Arithmetic Counts of Tropical Plane Curves and Their Properties

TL;DR

This paper explores the properties of arithmetic counts of tropical plane curves, establishing their invariance, deriving a Caporaso-Harris formula, and demonstrating polynomiality through floor diagrams.

Contribution

It introduces new invariance and polynomiality results for arithmetic counts of tropical curves, and develops a Caporaso-Harris formula in this context.

Findings

Arithmetic count is independent of point configuration.

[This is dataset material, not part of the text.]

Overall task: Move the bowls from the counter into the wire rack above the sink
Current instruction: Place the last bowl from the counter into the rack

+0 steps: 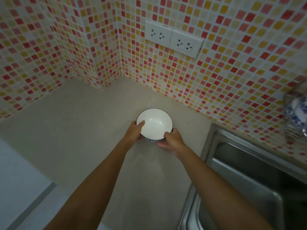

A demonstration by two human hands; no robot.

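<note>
You have the bowl (154, 124) between both hands, near the back edge of the counter (79, 133), close to the tiled wall (216, 80) and left of the sink (249, 176). Whether it rests on the counter or is just lifted off it cannot be told. Your left hand (134, 132) grips its left side, thumb hooked over the rim, and your right hand (172, 139) clasps the near right side, thumb on the rim and fingers (163, 144) curled underneath.

The bowl looks like glazed ceramic: stiff, fairly heavy for its size, smooth enough to slip, and likely to chip or break if knocked. Your hold on opposite sides, with support beneath, suits it well; keep it level.

The counter around the bowl is bare, so nothing crowds the lift. The steel rim of the sink lies to your right, a hard edge to carry over. At the far right edge of view, blurred blue-and-white crockery (297, 112) sits in what may be the wire rack; it is too smeared to judge free space. A double wall socket (172, 39) sits above, well clear.
</note>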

A Caporaso-Harris formula for arithmetic counts is established.

Polynomiality of arithmetic counts is proven using floor diagrams.

Abstract

Recently, the first and third author proved a correspondence theorem which recovers the Levine-Welschinger invariants of toric del Pezzo surfaces as a count of tropical curves weighted with arithmetic multiplicities. In this paper, we study properties of the arithmetic count of plane tropical curves satisfying point conditions. We prove that this count is independent of the configuration of point conditions. Moreover, a Caporaso-Harris formula for the arithmetic count of plane tropical curves is obtained by moving one point to the very left. Repeating this process until all point conditions are stretched, we obtain an enriched count of floor diagrams which coincides with the tropical count. Finally, we prove polynomiality properties for the arithmetic counts using floor diagrams.